Life is like riding a bicycle.
To keep the balance, you must keep moving. – Albert Einstein
Wieder daheim.
„Und das Thema von dem Wettbewerb ist - wer ich vorher war und wer ich jetzt bin -. Aber das ist echt schwierig,“ erzähle ich meinen Eltern beim Abendessen, „weil ich weiß nämlich gar nicht mehr, wer ich vorher war.“
„Vielleicht wusstest du ja vorher noch nicht so richtig wer du bist. Jetzt weißt du es eben.“
Ich denke mein Vater hat Recht mit dem was er sagt.
Als ich von zu Hause weg nach Amsterdam ging, war ich gerade achtzehn geworden. Das Abi war rum und eine völlig neue Zeit brach an. Ich hatte irgendwie keinerlei Erwartungen oder Vorstellungen davon, was ich in den nächsten neun Monaten erleben würde.
Ich kam an und alles kam mir vor wie in einem Traum. Auf mich allein gestellt, in einer Stadt, die schwer mit nur einem Adjektiv zu beschreiben ist, jede Menge Leute, die mir zunächst völlig fremd waren.
Dieser Traum wurde Alltag. Nach wenigen Wochen waren aus den Fremden Freunde geworden und es war, als ob ich sie schon ewig kannte. Amsterdam wurde zu so etwas wie einem zu Hause. Ich lächelte über die planlosen Touris auf ihren geliehenen Fahrrädern, die von den Taxis in der Innenstadt angehupt wurden, wobei ich doch vor ein paar Wochen noch genauso planlos war. Und an jedem Freitag fragte ich mich, wie schnell schon wieder eine Woche rum sein konnte.
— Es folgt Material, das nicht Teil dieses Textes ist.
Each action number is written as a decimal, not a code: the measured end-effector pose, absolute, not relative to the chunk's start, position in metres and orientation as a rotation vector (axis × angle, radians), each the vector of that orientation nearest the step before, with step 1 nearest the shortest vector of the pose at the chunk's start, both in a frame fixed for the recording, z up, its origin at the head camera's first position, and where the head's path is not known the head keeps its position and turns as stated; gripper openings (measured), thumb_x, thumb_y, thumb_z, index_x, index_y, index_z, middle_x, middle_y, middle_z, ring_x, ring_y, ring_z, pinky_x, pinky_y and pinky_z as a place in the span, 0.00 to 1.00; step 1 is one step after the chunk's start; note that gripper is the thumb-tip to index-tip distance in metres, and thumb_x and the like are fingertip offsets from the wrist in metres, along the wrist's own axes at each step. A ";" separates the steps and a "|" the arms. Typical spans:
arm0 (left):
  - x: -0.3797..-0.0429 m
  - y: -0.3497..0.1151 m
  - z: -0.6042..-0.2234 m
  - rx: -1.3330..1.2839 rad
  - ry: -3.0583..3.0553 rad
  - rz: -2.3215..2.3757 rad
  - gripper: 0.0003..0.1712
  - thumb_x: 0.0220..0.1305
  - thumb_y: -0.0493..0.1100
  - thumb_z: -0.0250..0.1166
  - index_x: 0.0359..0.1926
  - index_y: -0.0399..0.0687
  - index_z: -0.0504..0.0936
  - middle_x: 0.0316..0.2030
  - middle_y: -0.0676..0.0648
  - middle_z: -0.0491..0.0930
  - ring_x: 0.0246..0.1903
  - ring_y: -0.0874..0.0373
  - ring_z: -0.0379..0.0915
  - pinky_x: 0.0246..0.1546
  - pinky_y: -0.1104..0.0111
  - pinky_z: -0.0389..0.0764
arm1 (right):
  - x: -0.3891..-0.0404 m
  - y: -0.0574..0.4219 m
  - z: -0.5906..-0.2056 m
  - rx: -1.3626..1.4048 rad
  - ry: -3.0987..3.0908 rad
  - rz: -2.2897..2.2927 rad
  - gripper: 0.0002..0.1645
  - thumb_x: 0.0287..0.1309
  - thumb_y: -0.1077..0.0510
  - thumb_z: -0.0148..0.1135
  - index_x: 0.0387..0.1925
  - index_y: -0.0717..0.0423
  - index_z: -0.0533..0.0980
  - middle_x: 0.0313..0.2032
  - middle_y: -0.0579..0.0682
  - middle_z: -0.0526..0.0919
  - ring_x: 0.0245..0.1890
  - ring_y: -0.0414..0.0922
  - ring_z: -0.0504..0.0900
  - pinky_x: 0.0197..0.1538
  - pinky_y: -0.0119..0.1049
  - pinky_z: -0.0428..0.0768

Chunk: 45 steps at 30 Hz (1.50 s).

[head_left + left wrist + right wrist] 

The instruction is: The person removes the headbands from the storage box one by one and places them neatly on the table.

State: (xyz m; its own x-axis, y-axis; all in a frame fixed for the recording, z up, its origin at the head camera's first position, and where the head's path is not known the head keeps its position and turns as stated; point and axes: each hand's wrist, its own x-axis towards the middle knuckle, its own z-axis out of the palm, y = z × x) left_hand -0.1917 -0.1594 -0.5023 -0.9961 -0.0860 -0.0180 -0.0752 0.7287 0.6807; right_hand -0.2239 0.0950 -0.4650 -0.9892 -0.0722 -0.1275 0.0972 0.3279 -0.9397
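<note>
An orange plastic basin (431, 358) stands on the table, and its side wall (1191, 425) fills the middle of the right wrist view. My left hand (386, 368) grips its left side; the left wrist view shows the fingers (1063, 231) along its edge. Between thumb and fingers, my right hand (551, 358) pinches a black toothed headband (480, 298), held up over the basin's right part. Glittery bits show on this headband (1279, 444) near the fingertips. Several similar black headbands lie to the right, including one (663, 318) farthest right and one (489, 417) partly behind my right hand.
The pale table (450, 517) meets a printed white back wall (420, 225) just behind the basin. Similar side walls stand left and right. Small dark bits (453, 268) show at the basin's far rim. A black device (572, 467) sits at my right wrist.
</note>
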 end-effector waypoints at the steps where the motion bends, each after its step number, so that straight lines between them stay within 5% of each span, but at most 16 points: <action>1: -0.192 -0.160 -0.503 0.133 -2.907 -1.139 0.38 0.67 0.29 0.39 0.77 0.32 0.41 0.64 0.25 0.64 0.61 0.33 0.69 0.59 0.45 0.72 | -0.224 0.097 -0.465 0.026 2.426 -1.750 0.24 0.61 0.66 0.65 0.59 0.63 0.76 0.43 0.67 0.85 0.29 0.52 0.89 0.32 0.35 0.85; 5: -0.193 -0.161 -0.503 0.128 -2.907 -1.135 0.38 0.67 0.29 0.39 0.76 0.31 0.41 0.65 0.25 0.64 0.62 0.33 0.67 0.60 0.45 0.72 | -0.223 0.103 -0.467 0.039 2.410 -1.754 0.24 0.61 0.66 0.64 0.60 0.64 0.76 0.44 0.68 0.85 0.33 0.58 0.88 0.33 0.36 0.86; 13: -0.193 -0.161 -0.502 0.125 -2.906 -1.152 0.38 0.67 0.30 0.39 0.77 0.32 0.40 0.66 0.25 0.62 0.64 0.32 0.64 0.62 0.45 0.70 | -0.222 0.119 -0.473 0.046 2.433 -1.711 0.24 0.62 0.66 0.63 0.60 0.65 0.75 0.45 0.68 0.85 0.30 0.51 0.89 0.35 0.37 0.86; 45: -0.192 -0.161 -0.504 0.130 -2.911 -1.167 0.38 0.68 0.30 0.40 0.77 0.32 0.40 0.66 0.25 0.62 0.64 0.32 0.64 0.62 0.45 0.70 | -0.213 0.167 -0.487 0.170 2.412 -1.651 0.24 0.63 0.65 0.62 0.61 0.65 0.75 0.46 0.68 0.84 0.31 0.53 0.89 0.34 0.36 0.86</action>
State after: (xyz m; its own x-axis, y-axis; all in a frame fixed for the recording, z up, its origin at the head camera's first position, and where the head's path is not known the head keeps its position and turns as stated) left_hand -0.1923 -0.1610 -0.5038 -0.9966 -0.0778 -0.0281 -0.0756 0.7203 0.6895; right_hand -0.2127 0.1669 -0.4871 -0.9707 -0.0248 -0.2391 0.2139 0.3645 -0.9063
Und irgendwie war dann plötzlich Mai und ich begann zu realisieren, was da eigentlich passiert war, in den letzten acht Monaten. Das Ausfüllen des Youthpass zwang mich dazu, zu beschreiben, was ich gelernt hatte. Aber es war mir unmöglich, das alles in Worte zu fassen.
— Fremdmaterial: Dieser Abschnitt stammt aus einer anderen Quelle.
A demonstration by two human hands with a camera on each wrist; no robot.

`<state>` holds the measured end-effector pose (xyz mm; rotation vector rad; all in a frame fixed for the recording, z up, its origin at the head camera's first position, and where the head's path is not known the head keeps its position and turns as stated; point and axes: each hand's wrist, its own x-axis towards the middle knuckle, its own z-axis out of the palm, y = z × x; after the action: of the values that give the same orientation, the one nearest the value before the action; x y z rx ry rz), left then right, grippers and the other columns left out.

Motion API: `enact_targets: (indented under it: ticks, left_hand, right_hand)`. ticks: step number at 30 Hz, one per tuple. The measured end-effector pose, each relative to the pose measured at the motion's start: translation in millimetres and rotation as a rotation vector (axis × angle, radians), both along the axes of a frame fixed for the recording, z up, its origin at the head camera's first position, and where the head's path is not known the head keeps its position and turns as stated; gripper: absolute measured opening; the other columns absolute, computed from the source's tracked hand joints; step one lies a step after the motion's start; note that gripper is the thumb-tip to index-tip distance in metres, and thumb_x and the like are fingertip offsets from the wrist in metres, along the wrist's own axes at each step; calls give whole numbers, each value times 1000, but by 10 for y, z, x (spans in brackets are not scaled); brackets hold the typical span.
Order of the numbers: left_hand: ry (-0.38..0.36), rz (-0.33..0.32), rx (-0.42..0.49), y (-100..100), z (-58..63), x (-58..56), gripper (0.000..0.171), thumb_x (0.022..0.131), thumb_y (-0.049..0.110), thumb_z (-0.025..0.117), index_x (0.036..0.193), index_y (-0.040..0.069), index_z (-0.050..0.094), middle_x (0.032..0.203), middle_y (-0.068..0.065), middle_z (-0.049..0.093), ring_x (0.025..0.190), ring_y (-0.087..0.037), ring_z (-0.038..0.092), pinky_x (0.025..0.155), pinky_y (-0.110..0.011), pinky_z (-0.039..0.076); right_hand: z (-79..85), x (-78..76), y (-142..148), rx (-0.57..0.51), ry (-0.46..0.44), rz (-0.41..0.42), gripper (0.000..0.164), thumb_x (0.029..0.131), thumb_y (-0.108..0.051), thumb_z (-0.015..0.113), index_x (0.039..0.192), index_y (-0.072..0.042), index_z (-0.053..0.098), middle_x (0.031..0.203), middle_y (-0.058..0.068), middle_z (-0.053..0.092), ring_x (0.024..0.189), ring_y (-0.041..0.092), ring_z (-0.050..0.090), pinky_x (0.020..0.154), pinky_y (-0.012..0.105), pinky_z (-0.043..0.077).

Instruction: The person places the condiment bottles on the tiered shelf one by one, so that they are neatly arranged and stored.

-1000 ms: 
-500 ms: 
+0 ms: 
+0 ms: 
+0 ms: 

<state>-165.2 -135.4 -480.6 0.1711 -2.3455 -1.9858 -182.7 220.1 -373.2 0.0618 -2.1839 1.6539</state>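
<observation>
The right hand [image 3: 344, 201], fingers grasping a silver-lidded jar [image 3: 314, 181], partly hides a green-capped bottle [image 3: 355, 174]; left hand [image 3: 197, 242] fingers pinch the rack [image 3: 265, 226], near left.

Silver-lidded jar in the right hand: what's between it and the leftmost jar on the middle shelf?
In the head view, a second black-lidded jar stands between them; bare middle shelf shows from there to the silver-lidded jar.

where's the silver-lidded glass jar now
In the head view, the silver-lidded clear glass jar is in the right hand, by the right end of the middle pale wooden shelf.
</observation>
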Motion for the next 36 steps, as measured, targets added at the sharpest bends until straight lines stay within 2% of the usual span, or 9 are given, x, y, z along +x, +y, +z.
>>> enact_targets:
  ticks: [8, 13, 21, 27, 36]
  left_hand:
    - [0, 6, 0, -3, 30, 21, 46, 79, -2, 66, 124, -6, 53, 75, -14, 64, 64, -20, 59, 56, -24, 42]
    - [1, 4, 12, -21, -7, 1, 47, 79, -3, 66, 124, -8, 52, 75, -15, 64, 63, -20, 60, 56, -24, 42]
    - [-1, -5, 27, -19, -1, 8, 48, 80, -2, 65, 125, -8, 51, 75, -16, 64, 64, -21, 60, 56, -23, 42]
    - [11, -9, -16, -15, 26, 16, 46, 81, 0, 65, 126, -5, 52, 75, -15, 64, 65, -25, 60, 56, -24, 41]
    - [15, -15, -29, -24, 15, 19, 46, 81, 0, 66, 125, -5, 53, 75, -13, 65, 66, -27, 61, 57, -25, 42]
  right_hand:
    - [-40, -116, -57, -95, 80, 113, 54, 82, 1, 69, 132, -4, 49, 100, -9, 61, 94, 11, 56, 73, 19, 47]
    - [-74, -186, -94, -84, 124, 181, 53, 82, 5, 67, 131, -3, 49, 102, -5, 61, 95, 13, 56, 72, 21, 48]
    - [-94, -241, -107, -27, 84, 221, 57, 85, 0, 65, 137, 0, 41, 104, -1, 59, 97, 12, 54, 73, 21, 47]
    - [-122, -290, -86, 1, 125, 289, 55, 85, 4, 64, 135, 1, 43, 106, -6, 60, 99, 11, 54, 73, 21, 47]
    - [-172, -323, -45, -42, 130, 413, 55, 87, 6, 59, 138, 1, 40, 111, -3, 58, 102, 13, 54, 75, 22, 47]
Die Sicht, die ich heute auf mich selbst, auf mein Land, auf Europa und die Welt insgesamt habe, ist eine andere als vor dem EFD:
Ich dachte darüber nach, was ich gemacht hätte, wenn mir jemand vorher gesagt hätte, was ich während meinem Freiwilligendienst zu tun haben würde: anderen Englisch beibringen, die viel älter sind als ich, wobei ich doch gerade selber erst aus der Schule gekommen war. Oder Menschen aus den verschiedensten (spanischsprachigen) Ländern der Erde über das Leben in den Niederlanden informieren, obwohl ich doch selber neu dort war.
Vor neun Monaten hätte ich vielleicht nein gesagt. Aber glücklicherweise wurde ich ins kalte Wasser geworfen und habe die Dinge einfach gemacht, die ich mir vorher wahrscheinlich nicht zugetraut hätte.
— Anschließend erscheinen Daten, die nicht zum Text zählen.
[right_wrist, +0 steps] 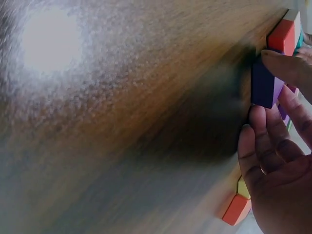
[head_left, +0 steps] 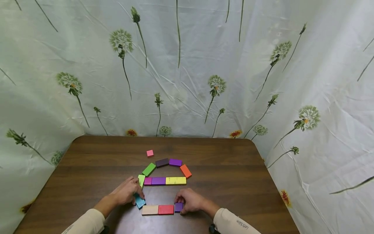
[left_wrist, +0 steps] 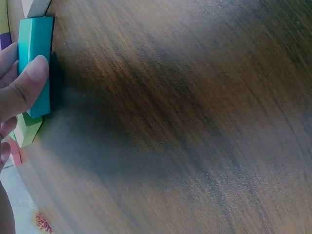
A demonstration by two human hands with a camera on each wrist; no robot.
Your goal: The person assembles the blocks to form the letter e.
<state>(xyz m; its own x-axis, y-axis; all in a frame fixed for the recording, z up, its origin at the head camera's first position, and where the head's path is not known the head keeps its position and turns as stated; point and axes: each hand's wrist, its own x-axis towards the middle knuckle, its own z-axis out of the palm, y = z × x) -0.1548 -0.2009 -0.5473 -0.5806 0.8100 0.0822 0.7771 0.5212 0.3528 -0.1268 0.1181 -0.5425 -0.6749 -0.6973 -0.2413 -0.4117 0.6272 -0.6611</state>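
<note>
In the head view, the left hand [head_left: 128, 192] pinches a light blue block [head_left: 140, 202] at the left of the block outline. Its thumb lies along the block's side in the left wrist view. A light green block [head_left: 141, 179] stands just above that hand. The right hand [head_left: 191, 200] pinches a short purple block [head_left: 178, 207] between thumb and fingers. That block is at the right end of the bottom row, close beside a red block [head_left: 166, 210]. A beige block [head_left: 150, 210] lies left of the red one, near the lower end of the blue block.
A middle row holds magenta [head_left: 147, 181], violet [head_left: 158, 181] and yellow [head_left: 176, 181] blocks. Green [head_left: 149, 169], dark [head_left: 162, 162], purple [head_left: 175, 162] and orange [head_left: 185, 171] blocks arch above it. A small pink block [head_left: 150, 153] lies apart on the wooden table [head_left: 233, 175], before a floral cloth [head_left: 187, 81].
</note>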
Durch die Arbeit in einer Migrantenorganisation habe ich verstanden, dass es ein unglaubliches Privileg ist, in Europa zu leben. Unzählige Menschen träumen davon, einen europäischen Pass zu haben und sich so frei bewegen zu können wie wir. Doch viele Europäer schätzen diese Möglichkeit viel zu wenig.
Ich erinnere mich daran, dass mir auf dem Vorbereitungstag für den Freiwilligendienst die Frage gestellt wurde, wo ich mich am meisten zu Hause fühlte. In meiner Stadt, meiner Region, in Deutschland oder in Europa? Für mich war die Antwort klar: Nur in Deutschland kann ich mich auf Dauer richtig „heimisch“ fühlen. Klar kann man mal für eine Zeit lang ins Ausland gehen, aber auf keinen Fall für immer.
Heute kann ich diesen Gedanken nicht mehr richtig nachvollziehen. Jetzt bin ich der Meinung, dass es möglich ist, sich überall auf der Welt zu Hause zu fühlen. Natürlich bin ich immer noch Deutsche. Aber um die Balance im Leben zu halten, muss man eben in Bewegung bleiben. Wie beim Fahrradfahren. Und das heißt für mich, dass ich mir wünsche, weiterhin die Möglichkeit zu haben, solche Erfahrungen machen zu können. In andere Länder reisen, Menschen begegnen, die den Horizont erweitern, Europa erleben.
Eines der wichtigsten Dinge, die mir während meinem EFD bewusst geworden sind, ist, dass man in allen Teilen der Welt Freunde finden kann. Die kulturellen Unterschiede können noch so groß sein – es lässt sich immer eine Grundlage finden, auf der man eine Freundschaft bauen kann.